Le 9 juin 1915, Victor reçoit officiellement son 2ème galon d’or, sa nomination au grade de lieutenant est ratifiée par décision ministérielle. Le 24 juin, il est cité au corps des armées et reçoit la croix de guerre avec étoile.

La Main de Massiges

Le 24 décembre 1915, le 115e RI prend position à l’index de la Main de Massiges. Cette forteresse naturelle en forme de main gauche est située sur la commune de Massiges dans la Marne. Le 3e bataillon dont fait partie la 10e compagnie est en première ligne. Les pluies incessantes provoquent les éboulements des tranchées, les soldats travaille constamment à la consolidation des abris, à l’amélioration des tranchées et boyaux. Le régiment est relevé dans la nuit du 31 décembre 1915 au 1er janvier 1916 par le 117e RI.

La Main de Massiges – Collection personnelle

Le 115e RI cantonne à Courtémont avant de relever le 117e dans la nuit du 8 au 9 janvier. A 15h30, les Allemands lancent une attaque par jets de liquide enflammé et d’obus à gaz lacrymogène. L’affrontement durera toute la nuit. Les journées suivantes seront plus calmes malgré quelques échanges de feu et tir de barrage. Le 115e est relevé dans la nuit du 16 au 17 janvier par le 117e.
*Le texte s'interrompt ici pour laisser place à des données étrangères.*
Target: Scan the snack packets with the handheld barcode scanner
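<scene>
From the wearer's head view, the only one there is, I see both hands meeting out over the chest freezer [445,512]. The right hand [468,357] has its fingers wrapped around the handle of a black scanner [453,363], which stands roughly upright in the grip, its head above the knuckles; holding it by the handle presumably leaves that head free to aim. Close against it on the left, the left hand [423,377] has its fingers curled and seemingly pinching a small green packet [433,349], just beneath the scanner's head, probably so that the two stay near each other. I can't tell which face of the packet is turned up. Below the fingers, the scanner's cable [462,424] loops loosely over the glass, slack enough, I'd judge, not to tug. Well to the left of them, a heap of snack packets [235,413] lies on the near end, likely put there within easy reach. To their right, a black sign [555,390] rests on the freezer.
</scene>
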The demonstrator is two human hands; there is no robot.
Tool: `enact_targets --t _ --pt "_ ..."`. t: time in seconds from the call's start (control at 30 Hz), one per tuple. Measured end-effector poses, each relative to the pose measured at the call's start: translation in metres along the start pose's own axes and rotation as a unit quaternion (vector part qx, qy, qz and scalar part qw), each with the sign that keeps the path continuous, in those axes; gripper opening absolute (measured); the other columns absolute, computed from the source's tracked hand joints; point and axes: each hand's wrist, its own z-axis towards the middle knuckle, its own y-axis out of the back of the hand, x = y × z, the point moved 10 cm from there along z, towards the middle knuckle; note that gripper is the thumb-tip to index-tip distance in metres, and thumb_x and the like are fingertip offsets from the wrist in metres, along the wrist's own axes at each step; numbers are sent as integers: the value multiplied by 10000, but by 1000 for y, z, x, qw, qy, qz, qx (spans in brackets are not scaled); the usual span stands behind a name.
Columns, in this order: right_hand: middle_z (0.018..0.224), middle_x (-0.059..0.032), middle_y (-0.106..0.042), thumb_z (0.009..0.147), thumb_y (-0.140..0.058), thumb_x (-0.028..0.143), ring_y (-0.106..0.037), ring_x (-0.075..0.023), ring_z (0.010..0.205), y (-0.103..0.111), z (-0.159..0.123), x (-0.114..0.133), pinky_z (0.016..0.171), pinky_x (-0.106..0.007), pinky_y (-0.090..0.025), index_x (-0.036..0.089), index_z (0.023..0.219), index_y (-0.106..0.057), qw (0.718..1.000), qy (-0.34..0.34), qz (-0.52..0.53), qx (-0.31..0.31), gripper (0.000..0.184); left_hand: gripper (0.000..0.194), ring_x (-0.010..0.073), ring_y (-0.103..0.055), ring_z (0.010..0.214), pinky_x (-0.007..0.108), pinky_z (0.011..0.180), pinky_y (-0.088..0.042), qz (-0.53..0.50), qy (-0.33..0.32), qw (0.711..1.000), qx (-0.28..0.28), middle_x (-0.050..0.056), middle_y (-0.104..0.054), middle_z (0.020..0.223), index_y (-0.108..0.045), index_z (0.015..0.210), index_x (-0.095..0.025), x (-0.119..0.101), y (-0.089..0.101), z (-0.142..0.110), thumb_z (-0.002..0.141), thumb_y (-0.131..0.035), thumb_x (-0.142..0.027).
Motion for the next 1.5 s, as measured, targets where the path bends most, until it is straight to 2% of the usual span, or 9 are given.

Le 3e bataillon cantonne une bonne semaine à Courtémont. Ses hommes retournent au front, à l’index de la Main de Massiges, dans la nuit du 25 au 26 janvier. L’infanterie et l’artillerie ennemies sont très actives.
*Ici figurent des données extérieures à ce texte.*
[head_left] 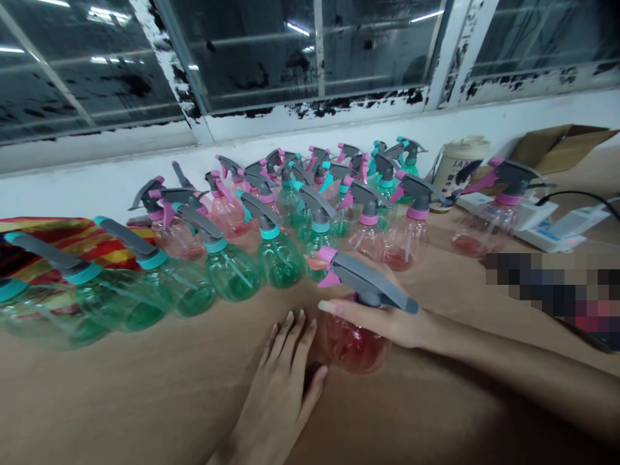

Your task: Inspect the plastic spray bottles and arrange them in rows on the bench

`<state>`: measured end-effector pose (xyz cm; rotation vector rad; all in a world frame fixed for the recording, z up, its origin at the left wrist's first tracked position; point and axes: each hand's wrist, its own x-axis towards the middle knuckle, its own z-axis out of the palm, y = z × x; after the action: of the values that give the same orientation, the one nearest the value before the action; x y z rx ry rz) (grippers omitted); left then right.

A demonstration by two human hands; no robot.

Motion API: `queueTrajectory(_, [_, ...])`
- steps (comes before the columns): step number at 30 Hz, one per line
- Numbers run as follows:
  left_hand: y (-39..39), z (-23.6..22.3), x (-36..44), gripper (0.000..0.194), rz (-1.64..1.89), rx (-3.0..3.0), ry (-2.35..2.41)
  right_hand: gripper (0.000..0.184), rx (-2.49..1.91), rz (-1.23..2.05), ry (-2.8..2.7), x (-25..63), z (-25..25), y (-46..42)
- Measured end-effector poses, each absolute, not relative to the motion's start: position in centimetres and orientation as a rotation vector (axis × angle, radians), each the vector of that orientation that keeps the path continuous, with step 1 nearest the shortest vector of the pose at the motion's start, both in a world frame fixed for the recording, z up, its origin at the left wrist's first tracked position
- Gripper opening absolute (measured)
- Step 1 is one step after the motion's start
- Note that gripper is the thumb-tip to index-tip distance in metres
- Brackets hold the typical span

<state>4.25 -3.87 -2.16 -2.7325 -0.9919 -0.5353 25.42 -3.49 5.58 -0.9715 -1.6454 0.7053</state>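
My right hand is wrapped round the neck of a pink spray bottle, which has a grey and pink trigger head pointing left. The bottle's base appears to be on the table, and its clear pink body looks dark red low down. Flat on the wooden table, just left of this bottle, lies my left hand, fingers stretched out and holding nothing. Beyond both hands, a row of green spray bottles with turquoise collars runs off to the left. A pink spray bottle stands behind my right hand.
Many more green and pink bottles crowd toward the wall. A striped red and yellow cloth lies behind the left row. To the right are a printed cup, a cardboard box, white power strips with a black cable, and a pixelated patch.
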Motion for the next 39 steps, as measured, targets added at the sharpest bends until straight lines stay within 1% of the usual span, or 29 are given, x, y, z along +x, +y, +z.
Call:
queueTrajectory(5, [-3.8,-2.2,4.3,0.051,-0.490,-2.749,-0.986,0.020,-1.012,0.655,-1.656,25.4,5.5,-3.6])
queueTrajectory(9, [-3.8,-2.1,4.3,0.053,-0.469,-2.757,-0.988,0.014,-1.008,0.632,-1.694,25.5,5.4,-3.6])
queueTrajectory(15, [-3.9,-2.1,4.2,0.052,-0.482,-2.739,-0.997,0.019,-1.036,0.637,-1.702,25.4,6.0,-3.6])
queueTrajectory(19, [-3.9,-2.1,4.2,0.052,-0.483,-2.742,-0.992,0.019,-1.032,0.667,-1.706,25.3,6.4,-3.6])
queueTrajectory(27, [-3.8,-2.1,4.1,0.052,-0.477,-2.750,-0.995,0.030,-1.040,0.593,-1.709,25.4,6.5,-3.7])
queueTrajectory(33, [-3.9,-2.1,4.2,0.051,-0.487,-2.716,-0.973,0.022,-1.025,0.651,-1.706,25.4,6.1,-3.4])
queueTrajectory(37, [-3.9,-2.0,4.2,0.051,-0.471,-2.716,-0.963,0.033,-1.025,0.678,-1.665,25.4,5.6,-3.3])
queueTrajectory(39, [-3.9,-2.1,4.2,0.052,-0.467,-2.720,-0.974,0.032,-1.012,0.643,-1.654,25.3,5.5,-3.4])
Le 30 janvier, la journée est un peu plus calme. En première ligne, Victor dirige et observe par-dessus la tranchée les tirs de grenades. C’est alors qu’il est abattu d’une balle en plein front…

Epilogue

Le 6 mars 1916, Monsieur Burgh, directeur de l’agence d’Ecommoy, renseigne dans les registres des enfants assistés de la Seine, l’état des pupilles et anciens pupilles, tués à l’ennemi, blessés ou prisonniers, connus à la date du 1er mars 1916. Il écrit pour Victor Leveau :

« Lieutenant à la 10e compagnie du 115e d’Infanterie, tué à l’ennemi d’une balle au front, en observant un tir de grenade. Tombé au Champ d’Honneur le 30 janvier 1916 à l’index de la Main de Massiges. »

A.D. Paris, D5X4 1316

Le 6 avril 1916, Victor est cité à l’ordre de l’armée :

« LEVEAU (Victor), lieutenant au 115e rég. d’infanterie : officier d’une belle crânerie et d’une bravoure à toute épreuve. Est tombé mortellement frappé le 30 janvier 1916 en dirigeant et observant par dessus la tranchée de première ligne un tir de grenades à baguettes. »

Journal Officiel de la République Française n°96, 6 avril 1916

Dans le journal officiel du 26 décembre 1919, Victor est inscrit aux tableaux spéciaux de la Légion d’honneur et de la médaille militaire pour chevalier.

En citant Victor Leveau sur le monument aux morts de la Grande Guerre, les habitants de Parigné-l’Evêque ont honoré un de leurs enfants adoptifs qui a fait preuve d’une grande bravoure lors de cette guerre meurtrière au cours de laquelle sont tombés plus d’un millions trois cent mille enfants de la patrie.

Monument aux Morts de Parigné-l’Evêque – Collection personnelle

  1. Le caporal est un militaire du rang. Il dirige quatre à cinq hommes. ↩︎
  2. Le sergent est le premier grade de sous-officier de l’armée terre. Il dirige une dizaine d’hommes. ↩︎
  3. Le grade militaire de sous-lieutenant est le premier grade d’officier dans l’armée. ↩︎
  4. Le galon d’or est le signe distinctif d’un sous-lieutenant dans une unité légère de l’infanterie. ↩︎

2 Comments

  1. Régis Coudret Régis Coudret 5 décembre 2023

    Merci pour ces deux beaux articles. La prochaine fois que je passe à Parigné l’Evêque, j’aurai une pensée pour ce soldat.